• PROBLEM TO WORK ON:
Everything in the listing that follows should be reproduced exactly except the pictures.

• DATA SHOWN:
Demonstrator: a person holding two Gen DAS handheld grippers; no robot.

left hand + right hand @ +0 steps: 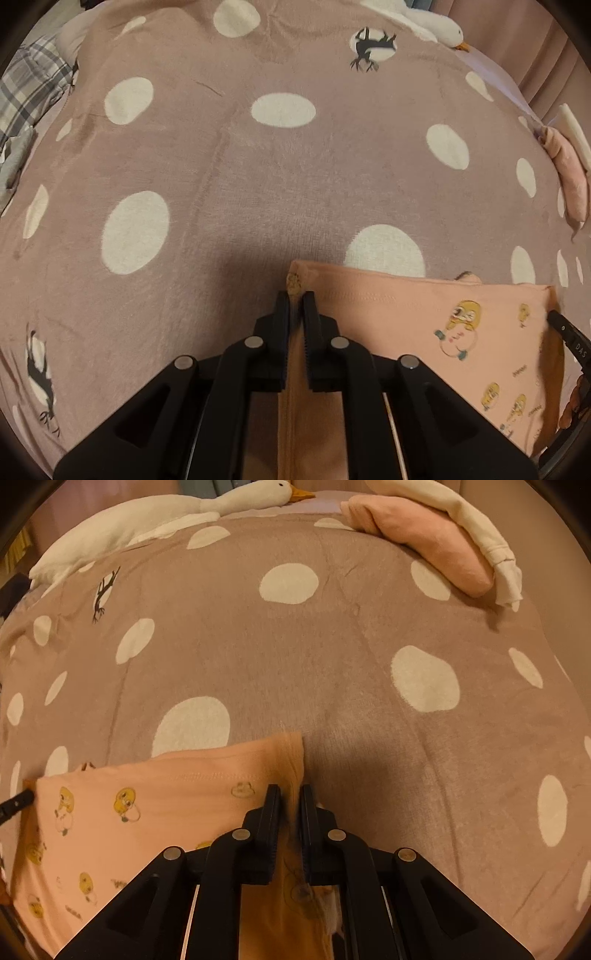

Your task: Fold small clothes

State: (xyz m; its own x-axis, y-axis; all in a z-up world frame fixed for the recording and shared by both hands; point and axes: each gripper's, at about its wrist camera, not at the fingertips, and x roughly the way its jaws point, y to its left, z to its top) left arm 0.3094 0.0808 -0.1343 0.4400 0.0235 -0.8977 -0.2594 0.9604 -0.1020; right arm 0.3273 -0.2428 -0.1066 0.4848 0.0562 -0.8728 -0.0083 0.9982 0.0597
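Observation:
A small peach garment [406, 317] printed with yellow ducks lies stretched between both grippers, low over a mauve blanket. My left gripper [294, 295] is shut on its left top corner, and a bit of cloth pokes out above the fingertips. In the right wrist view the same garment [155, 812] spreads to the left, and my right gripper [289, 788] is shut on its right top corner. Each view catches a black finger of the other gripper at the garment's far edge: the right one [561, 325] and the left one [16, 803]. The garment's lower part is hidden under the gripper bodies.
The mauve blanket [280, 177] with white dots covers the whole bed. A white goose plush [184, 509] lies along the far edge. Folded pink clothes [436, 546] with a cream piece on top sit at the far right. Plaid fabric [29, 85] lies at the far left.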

• WRITTEN RESPONSE:
Demonstrator: a person holding two Gen DAS handheld grippers; no robot.

left hand + right hand @ +0 steps: 

Your task: Fold small clothes

State: (xyz m; its own x-axis, y-axis; all in a z-up world frame fixed for the recording and shared by both hands; point and axes: each gripper's, at about its wrist camera, not at the fingertips, and x roughly the way its jaws point, y to its left, z to its top) left arm 0.3094 0.0808 -0.1343 0.4400 0.0235 -0.8977 -0.2594 0.9604 -0.1020; right arm 0.3273 -0.2428 -0.1066 0.4848 0.0562 -0.8728 -0.0083 0.9982 0.0597
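Observation:
A small peach garment [406, 317] printed with yellow ducks lies stretched between both grippers, low over a mauve blanket. My left gripper [294, 295] is shut on its left top corner, and a bit of cloth pokes out above the fingertips. In the right wrist view the same garment [155, 812] spreads to the left, and my right gripper [289, 788] is shut on its right top corner. Each view catches a black finger of the other gripper at the garment's far edge: the right one [561, 325] and the left one [16, 803]. The garment's lower part is hidden under the gripper bodies.
The mauve blanket [280, 177] with white dots covers the whole bed. A white goose plush [184, 509] lies along the far edge. Folded pink clothes [436, 546] with a cream piece on top sit at the far right. Plaid fabric [29, 85] lies at the far left.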

The exercise is complete as it stands.